Data extract:
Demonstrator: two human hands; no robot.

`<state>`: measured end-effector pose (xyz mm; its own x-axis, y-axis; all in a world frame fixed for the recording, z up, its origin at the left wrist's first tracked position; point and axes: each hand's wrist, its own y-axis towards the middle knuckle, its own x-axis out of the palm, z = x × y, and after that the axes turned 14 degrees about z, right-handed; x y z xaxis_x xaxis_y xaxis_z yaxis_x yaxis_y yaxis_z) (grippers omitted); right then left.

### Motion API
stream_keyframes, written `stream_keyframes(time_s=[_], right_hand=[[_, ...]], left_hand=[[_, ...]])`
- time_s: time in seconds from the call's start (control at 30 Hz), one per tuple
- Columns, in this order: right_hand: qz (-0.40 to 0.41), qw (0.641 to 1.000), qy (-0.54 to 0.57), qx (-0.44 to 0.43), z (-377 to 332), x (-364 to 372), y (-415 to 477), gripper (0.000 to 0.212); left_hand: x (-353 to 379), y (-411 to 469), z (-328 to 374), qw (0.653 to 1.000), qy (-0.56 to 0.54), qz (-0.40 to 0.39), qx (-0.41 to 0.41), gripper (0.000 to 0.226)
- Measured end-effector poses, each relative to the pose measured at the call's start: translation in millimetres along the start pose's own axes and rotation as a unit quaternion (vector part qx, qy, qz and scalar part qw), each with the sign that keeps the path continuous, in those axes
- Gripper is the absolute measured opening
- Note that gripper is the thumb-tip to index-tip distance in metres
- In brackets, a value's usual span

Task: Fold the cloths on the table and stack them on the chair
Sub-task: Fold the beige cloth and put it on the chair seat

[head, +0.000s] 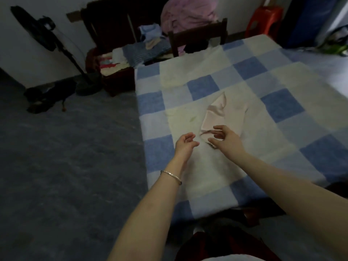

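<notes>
Two bare forearms are stretched from the bottom of the view over the near edge of the table (282, 110), which is spread with a blue-and-white checked cover. Nothing is gripped by either hand. The left hand (185, 143), with a thin bracelet (171, 175) worn at its wrist, is held with its fingers loosely curled just left of the near tip of a pale pink cloth (214, 115). The right hand (224, 137) is spread, thumb and fingers apart, over that same tip, and whether the fabric is touched cannot be told. The pink cloth is laid partly folded near the middle of the table, its length running from the hands toward the far edge. Past the far left corner a dark wooden chair (116, 80) is seen, with cloths (135, 53) piled on it. At the far edge a second chair (197, 34) is seen, with a pink heap (188, 14) behind it. A standing fan (47, 29) and dark shoes (47, 98) are placed on the floor left of the table, and a red stool (263, 17) is seen beyond the far right corner.
</notes>
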<state>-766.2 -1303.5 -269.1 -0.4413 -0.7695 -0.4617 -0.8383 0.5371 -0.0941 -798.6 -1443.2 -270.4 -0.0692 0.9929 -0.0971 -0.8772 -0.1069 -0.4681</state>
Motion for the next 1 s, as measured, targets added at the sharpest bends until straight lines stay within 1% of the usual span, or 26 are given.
stream_keyframes(time_s=[0.1,0.27,0.37,0.6,0.77,1.0], right_hand=[[0.022,0.999,0.021,0.033,7,-11,10,0.045],[0.063,0.996,0.023,0.054,23,-33,29,0.044],[0.077,0.994,0.024,0.071,31,-43,41,0.044],[0.083,0.989,0.031,0.121,51,-54,77,0.044],[0.069,0.988,0.007,0.141,72,-55,99,0.043],[0.054,0.986,-0.016,0.154,85,-49,123,0.045]], left_hand=[[19,7,5,0.999,0.018,-0.031,-0.003,0.044],[58,17,11,0.996,0.041,-0.074,-0.005,0.047],[78,24,12,0.995,0.059,-0.085,-0.006,0.046],[112,52,9,0.992,0.096,-0.076,-0.016,0.047],[136,77,-7,0.977,0.191,-0.083,0.038,0.045],[150,96,-13,0.961,0.257,-0.067,0.077,0.048]])
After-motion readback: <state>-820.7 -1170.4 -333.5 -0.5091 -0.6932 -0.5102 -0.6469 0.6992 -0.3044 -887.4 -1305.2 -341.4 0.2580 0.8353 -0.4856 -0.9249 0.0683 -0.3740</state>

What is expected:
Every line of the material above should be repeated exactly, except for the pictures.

Written answer:
Demonstrator: two human hands; no robot.

`<state>`: measured end-effector pose (xyz mm; its own x-axis, y-axis; all in a world frame fixed for the recording, z up, its origin at the left wrist's first tracked position; point and axes: each hand's wrist, its own y-axis towards the middle knuckle, its own x-axis out of the palm, z = x × y, and after that the axes turned 14 degrees about z, right-handed; x y z xaxis_x xaxis_y xaxis_z yaxis_x yaxis_y yaxis_z) (grippers omitted); right then left.

### Motion API
stream_keyframes, written `stream_keyframes(time_s=[_], right_hand=[[_, ...]], left_hand=[[_, ...]])`
- time_s: time in seconds from the call's start (control at 30 Hz), one per tuple
- Columns, in this order: right_hand: qz (-0.40 to 0.41), qw (0.641 to 1.000), qy (-0.54 to 0.57), qx (-0.44 to 0.43), z (-377 to 332), x (-364 to 372), y (-415 to 477), gripper (0.000 to 0.212); left_hand: x (-353 to 379), y (-411 to 469), z (-328 to 374), qw (0.653 to 1.000), qy (-0.56 to 0.54), qz (-0.40 to 0.39), qx (-0.41 to 0.41), gripper (0.000 to 0.226)
- Measured end-effector poses, each relative to the pose measured at the call's start: translation in millimetres along the start pose's own axes and rotation as a unit quaternion (vector part qx, qy, qz and scalar part qw), each with the sign that keeps the path continuous, in those axes
- Gripper is the absolute measured opening
- Note that gripper is the thumb-tip to index-tip distance in metres
- In brackets, a value's usual span

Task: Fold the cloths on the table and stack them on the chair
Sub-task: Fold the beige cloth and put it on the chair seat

[head, +0.000s] 

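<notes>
Two bare forearms are stretched from the bottom of the view over the near edge of the table (282, 110), which is spread with a blue-and-white checked cover. Nothing is gripped by either hand. The left hand (185, 143), with a thin bracelet (171, 175) worn at its wrist, is held with its fingers loosely curled just left of the near tip of a pale pink cloth (214, 115). The right hand (224, 137) is spread, thumb and fingers apart, over that same tip, and whether the fabric is touched cannot be told. The pink cloth is laid partly folded near the middle of the table, its length running from the hands toward the far edge. Past the far left corner a dark wooden chair (116, 80) is seen, with cloths (135, 53) piled on it. At the far edge a second chair (197, 34) is seen, with a pink heap (188, 14) behind it. A standing fan (47, 29) and dark shoes (47, 98) are placed on the floor left of the table, and a red stool (263, 17) is seen beyond the far right corner.
</notes>
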<state>-766.2 -1303.5 -269.1 -0.4413 -0.7695 -0.4617 -0.8383 0.5371 -0.0941 -798.6 -1443.2 -270.4 -0.0692 0.9929 -0.0971 -0.8772 -0.1069 -0.4681</state>
Motion for the next 1 s, as measured, targets added at the sharpest bends until straight lines stay within 1% of the usual span, or 26 are given.
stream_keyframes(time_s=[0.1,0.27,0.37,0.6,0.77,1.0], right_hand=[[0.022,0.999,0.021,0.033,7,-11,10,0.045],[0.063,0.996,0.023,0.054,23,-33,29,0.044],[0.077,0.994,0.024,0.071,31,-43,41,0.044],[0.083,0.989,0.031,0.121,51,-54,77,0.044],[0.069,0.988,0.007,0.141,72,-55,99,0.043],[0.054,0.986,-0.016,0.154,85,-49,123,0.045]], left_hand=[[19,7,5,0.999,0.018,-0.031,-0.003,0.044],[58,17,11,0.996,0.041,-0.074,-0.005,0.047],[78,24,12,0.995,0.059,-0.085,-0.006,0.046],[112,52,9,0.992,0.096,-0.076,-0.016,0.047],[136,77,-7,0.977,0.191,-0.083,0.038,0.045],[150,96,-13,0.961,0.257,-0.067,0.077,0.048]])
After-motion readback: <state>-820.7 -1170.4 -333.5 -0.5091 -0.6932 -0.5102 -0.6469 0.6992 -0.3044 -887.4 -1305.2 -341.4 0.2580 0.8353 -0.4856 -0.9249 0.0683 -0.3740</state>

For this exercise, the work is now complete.